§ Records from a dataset
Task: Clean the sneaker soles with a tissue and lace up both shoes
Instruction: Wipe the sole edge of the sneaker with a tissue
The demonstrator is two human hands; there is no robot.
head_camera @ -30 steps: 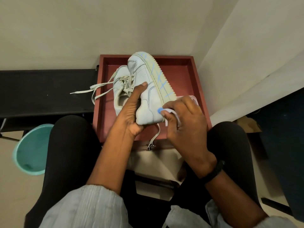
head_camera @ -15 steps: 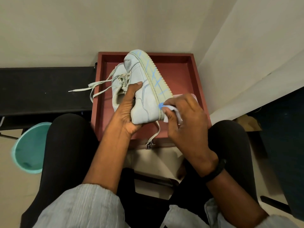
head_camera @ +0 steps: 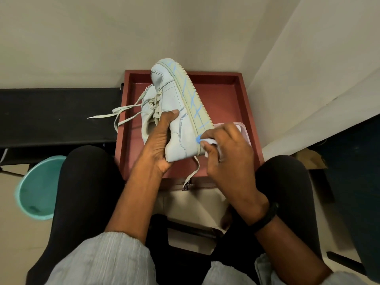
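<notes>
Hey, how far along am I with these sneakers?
Early. Done: nothing visibly finished. In hand: left hand grips the sneaker on its side; right hand presses the tissue to the heel end of its sole. Left: blue marks cross most of that sole, the second sneaker in the red tray, and loose laces.

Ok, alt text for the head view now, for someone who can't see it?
A person's left hand grips a pale sneaker by the heel above a red-brown tray, while the right hand presses a white tissue to the blue-marked sole edge near the heel. A teal bin stands on the floor at left.
</notes>
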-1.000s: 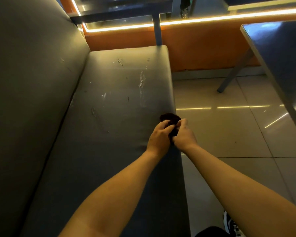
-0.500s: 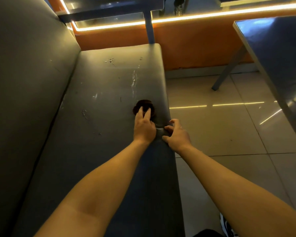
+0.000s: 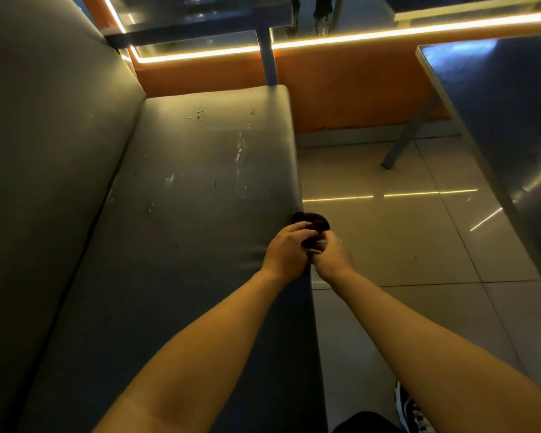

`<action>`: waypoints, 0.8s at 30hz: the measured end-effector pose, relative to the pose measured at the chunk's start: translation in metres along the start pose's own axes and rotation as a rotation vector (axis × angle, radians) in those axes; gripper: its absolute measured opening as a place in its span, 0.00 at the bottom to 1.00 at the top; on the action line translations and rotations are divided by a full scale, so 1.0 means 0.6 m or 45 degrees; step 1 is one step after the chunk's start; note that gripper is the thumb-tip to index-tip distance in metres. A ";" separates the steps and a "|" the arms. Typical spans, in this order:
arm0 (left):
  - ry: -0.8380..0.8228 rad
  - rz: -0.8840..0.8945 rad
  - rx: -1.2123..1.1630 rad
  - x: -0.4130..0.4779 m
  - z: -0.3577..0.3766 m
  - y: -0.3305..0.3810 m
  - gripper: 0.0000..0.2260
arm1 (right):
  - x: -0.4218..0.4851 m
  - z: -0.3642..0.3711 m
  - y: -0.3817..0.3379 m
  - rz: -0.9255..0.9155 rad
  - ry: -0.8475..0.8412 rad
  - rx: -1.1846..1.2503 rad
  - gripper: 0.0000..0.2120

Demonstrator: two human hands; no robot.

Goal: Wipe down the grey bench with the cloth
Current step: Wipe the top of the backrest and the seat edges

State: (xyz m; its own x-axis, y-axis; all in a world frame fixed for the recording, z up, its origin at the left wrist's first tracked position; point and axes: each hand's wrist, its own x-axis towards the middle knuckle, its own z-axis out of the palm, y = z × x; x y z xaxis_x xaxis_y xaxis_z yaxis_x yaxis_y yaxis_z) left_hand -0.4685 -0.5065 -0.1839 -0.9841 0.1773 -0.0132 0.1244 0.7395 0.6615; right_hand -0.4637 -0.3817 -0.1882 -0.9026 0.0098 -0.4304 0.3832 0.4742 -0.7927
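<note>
The grey bench (image 3: 200,195) runs from the near left to the orange wall, its seat marked with pale smears and droplets. A small dark cloth (image 3: 316,221) is bunched at the seat's right edge. My left hand (image 3: 286,253) grips the cloth from the bench side with curled fingers. My right hand (image 3: 333,256) meets it from the floor side, fingers curled against the cloth and something small and pale between the hands. Most of the cloth is hidden by both hands.
The padded grey backrest (image 3: 44,151) rises on the left. A metal table (image 3: 506,126) with a slanted leg stands at the right over the tiled floor (image 3: 403,239). An orange wall (image 3: 341,89) with a light strip closes the far end. My shoe (image 3: 414,414) shows at the bottom.
Half a second ago my left hand pressed the cloth flat on the seat with my right hand apart. Both hands have come together at the seat's right edge, bunching the cloth.
</note>
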 end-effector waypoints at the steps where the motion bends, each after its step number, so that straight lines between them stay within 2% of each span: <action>1: -0.019 0.008 -0.041 -0.004 -0.005 0.004 0.17 | -0.009 -0.001 0.013 0.040 -0.023 -0.047 0.17; 3: 0.004 -0.076 -0.216 -0.015 -0.016 0.017 0.18 | -0.035 0.002 0.035 0.123 -0.048 -0.085 0.18; 4: 0.036 -0.169 -0.339 -0.023 -0.021 0.023 0.18 | -0.049 0.007 0.038 0.105 0.017 -0.085 0.20; 6: 0.115 -0.339 -0.593 -0.041 -0.032 0.030 0.16 | -0.069 0.017 0.017 -0.097 0.258 -0.047 0.24; 8: 0.225 -0.447 -0.768 -0.056 -0.043 0.028 0.15 | -0.070 0.031 -0.029 -0.325 0.347 0.014 0.24; 12: 0.394 -0.677 -1.130 -0.093 -0.084 0.014 0.11 | -0.071 0.072 -0.102 -0.366 0.041 0.036 0.23; 15: 0.416 -0.669 -1.232 -0.121 -0.136 0.006 0.13 | -0.085 0.095 -0.125 -0.344 -0.192 0.080 0.25; 18: 0.376 -0.577 -1.023 -0.152 -0.177 -0.035 0.12 | -0.095 0.129 -0.147 -0.420 -0.261 0.027 0.24; 20: 0.344 -0.482 -0.664 -0.181 -0.199 -0.081 0.11 | -0.101 0.158 -0.160 -0.476 -0.272 -0.072 0.22; 21: 0.354 -0.457 -0.478 -0.196 -0.208 -0.106 0.14 | -0.102 0.172 -0.166 -0.497 -0.246 -0.122 0.22; 22: 0.394 -0.470 -0.314 -0.207 -0.218 -0.135 0.18 | -0.098 0.185 -0.170 -0.498 -0.184 -0.167 0.22; 24: 0.482 -0.648 0.035 -0.226 -0.242 -0.190 0.23 | -0.084 0.203 -0.176 -0.463 -0.037 -0.214 0.23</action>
State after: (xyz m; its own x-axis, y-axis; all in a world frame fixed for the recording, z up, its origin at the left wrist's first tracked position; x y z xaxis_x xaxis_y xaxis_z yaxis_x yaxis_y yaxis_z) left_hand -0.3677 -0.7095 -0.1486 -0.8970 -0.4390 -0.0512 -0.3724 0.6883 0.6226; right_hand -0.4348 -0.5394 -0.1356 -0.9666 -0.2087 -0.1489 0.0004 0.5795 -0.8150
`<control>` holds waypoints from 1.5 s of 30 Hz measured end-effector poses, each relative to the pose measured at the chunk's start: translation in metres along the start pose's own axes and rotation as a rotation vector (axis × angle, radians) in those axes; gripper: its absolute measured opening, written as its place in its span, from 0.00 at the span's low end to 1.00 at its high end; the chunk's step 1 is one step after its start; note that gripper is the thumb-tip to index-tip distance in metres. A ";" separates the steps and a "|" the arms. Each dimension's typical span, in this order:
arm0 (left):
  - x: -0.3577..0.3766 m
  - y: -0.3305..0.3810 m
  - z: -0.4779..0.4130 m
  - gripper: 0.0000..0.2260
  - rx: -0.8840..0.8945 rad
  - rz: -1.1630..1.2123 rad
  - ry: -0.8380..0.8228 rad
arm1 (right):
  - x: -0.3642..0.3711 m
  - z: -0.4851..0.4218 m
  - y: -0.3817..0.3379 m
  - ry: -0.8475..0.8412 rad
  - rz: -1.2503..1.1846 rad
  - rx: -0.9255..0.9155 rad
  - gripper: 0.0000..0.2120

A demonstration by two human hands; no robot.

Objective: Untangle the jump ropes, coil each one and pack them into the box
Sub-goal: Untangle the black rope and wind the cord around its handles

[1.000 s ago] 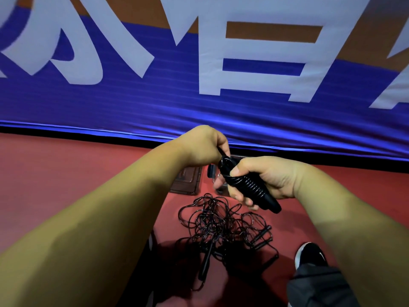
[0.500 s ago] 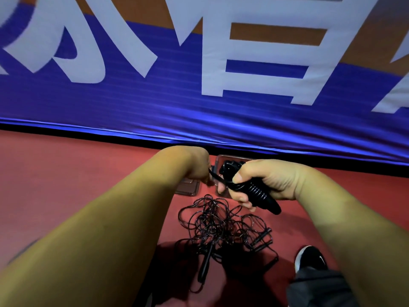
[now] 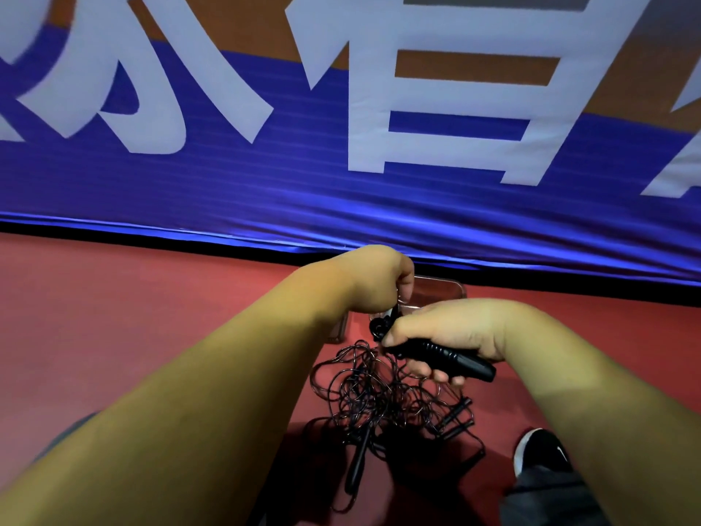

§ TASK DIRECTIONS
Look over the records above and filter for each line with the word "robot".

§ SOLUTION TO THIS TASK
The demonstrator is two human hands; there is no robot.
Demonstrator: two human hands; no robot.
A demonstration by two human hands; no robot.

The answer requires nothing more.